Now suppose we repeat the experiment two billion times. The group A average is now 99, and the group B average is now 103. The variance is still 25. Are you still not confident that the groups are different?

[-] Cattail@lemmy.world 2 points 15 hours ago

I'd be curious what constitution a group a versus a group b and how you get 2 billion of them.

But I'll interpret it as sperm on a race track since you can get 2 billion runs with one nut.

I have to say after billion trials the averages that you calculate did come from random sample, but it would be indicative average for that group since it can't move far from that calculated average.

I'm visualizing the 2 billion points of both groups and seeing a bell curve with a lot of overlap. I guess they would be different, but overall very similar since the variance is pretty wide.

[-] FishFace@piefed.social 1 points 10 hours ago

Right.
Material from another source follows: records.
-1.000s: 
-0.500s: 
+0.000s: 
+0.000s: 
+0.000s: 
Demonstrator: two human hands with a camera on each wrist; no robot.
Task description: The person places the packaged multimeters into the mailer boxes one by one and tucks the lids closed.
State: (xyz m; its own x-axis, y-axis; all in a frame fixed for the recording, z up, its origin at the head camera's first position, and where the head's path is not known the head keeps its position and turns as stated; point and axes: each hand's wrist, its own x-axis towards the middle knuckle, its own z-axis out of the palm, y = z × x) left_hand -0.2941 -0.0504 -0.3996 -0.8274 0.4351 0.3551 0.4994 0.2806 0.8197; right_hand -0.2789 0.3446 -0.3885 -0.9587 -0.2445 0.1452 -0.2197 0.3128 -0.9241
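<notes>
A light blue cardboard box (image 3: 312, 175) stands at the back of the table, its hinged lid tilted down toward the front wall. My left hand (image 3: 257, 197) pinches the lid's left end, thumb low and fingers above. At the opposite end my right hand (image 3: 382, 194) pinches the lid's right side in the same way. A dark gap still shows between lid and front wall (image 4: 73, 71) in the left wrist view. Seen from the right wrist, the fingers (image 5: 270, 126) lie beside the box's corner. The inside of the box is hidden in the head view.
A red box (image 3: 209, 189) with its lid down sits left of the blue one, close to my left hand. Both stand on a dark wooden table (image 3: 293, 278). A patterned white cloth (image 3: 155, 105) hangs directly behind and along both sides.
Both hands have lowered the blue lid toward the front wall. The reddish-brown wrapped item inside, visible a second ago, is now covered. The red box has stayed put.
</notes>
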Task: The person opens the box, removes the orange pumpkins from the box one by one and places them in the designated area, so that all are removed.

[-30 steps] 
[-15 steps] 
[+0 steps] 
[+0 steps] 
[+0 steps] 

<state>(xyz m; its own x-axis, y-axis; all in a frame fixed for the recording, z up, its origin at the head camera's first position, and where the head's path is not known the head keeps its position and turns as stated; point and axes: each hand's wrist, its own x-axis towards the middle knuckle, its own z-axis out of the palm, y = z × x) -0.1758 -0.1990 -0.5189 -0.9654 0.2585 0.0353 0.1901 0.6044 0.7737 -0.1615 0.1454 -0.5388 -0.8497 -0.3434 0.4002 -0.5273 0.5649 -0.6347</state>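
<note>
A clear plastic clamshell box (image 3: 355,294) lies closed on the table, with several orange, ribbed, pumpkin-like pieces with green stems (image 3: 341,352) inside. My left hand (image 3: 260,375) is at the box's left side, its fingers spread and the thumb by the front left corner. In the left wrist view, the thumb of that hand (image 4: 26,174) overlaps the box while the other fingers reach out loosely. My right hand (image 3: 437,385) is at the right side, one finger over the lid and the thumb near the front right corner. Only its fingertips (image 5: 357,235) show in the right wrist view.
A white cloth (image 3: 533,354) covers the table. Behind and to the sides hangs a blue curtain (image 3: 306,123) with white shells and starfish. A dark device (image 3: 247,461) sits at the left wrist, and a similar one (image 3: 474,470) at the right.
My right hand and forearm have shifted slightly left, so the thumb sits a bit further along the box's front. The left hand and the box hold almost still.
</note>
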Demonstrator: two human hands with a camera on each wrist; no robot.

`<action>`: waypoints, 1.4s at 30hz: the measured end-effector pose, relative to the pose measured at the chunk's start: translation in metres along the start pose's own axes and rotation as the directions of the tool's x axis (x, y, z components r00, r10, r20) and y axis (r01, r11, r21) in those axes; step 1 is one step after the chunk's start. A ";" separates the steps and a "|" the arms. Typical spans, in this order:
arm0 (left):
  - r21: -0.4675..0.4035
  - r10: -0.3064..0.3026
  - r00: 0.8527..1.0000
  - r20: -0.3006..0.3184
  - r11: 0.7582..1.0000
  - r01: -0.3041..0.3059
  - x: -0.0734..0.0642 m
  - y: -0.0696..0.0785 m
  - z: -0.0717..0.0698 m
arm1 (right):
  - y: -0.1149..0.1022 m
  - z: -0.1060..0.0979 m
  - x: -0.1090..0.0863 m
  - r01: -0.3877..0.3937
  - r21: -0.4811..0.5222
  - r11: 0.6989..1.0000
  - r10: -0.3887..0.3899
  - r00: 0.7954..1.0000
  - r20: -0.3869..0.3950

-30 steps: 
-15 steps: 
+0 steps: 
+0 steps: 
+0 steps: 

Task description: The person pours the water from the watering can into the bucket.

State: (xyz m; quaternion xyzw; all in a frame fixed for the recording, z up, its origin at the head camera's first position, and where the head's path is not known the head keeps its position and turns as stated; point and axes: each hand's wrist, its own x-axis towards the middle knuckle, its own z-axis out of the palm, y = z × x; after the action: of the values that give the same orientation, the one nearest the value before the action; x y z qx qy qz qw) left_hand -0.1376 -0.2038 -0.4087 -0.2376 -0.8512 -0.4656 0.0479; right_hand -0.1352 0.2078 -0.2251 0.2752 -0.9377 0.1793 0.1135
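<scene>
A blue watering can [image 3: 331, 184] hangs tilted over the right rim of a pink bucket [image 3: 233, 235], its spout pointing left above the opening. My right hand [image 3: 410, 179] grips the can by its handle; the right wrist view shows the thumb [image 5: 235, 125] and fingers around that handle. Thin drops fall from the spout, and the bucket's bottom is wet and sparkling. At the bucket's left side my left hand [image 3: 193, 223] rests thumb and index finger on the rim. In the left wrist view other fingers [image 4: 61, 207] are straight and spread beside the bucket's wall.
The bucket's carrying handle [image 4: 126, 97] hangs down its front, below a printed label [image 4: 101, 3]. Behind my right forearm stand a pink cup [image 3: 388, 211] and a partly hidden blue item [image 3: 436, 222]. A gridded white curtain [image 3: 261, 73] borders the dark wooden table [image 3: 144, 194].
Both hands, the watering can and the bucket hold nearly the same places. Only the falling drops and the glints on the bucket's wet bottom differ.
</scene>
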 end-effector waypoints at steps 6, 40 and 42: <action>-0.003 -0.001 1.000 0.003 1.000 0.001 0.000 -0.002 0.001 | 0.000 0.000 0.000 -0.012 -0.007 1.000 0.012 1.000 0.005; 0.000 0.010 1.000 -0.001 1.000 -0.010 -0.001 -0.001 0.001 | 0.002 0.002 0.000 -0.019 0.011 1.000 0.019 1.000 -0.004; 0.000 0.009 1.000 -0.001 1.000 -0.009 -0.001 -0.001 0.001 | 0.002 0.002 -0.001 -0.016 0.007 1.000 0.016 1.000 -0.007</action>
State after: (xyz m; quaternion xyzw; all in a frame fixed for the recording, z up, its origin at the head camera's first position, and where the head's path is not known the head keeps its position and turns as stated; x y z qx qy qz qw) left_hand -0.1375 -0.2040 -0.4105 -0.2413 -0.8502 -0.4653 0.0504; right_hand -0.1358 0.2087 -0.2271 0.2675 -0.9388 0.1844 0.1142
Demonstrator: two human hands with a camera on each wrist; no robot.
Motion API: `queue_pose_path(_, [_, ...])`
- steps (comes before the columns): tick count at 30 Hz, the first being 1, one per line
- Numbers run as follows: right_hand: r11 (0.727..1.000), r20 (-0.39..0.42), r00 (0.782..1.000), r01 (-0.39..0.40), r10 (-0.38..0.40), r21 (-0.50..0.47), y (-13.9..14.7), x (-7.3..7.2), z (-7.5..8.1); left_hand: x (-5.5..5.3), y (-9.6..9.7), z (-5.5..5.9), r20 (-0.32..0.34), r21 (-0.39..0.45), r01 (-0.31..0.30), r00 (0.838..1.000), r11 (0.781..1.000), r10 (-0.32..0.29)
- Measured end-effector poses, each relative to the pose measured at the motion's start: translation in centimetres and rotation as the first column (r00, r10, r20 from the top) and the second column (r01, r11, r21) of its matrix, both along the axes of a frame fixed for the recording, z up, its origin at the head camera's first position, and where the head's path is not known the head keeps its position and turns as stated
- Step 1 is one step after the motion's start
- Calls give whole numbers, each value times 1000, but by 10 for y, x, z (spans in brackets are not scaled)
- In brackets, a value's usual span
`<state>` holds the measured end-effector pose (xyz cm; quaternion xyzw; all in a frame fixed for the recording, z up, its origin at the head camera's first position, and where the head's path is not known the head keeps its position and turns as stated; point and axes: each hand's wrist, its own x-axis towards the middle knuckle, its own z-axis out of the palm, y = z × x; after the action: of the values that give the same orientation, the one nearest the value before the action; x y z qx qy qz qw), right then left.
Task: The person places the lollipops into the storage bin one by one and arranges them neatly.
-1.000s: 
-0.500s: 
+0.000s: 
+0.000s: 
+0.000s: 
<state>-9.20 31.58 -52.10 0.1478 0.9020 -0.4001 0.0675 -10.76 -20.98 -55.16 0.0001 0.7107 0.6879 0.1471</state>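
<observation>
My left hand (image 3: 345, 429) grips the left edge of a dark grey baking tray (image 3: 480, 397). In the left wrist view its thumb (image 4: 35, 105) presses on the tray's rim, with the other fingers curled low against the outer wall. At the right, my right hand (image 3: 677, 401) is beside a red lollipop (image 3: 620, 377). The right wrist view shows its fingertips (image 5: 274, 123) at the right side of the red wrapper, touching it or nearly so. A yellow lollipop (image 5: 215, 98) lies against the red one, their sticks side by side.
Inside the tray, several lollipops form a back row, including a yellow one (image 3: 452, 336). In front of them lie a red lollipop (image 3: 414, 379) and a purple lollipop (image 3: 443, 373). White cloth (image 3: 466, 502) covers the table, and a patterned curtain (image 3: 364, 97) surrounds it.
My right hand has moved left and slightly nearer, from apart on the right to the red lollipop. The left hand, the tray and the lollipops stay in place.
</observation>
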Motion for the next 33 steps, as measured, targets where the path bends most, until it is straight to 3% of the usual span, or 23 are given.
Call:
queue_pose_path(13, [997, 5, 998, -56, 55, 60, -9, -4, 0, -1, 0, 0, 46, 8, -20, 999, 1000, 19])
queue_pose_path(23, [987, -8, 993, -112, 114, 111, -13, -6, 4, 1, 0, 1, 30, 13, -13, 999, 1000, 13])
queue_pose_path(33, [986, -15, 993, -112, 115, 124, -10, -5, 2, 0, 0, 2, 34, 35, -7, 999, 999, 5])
But that's what p-values quantify: given the number of trials and the observed variance and means, how likely is it that the two groups are drawn from the same distribution versus actually having different means?

So variance isn't "more important" than p-values; high variance means that (by definition) your p-value is lower (less confident) than it otherwise would be.

[-] Cattail@lemmy.world 1 points 2 hours ago

So I looked into the definition of P and it can depend on variance if you assume gaussian distribution.

I wouldn't know how you would get a P value for 2 different distribution with similar means. I can come up with the null hypothesis being that group a and group b are the same, but then idk how to relate that to a probability of given mean and variance of A is B.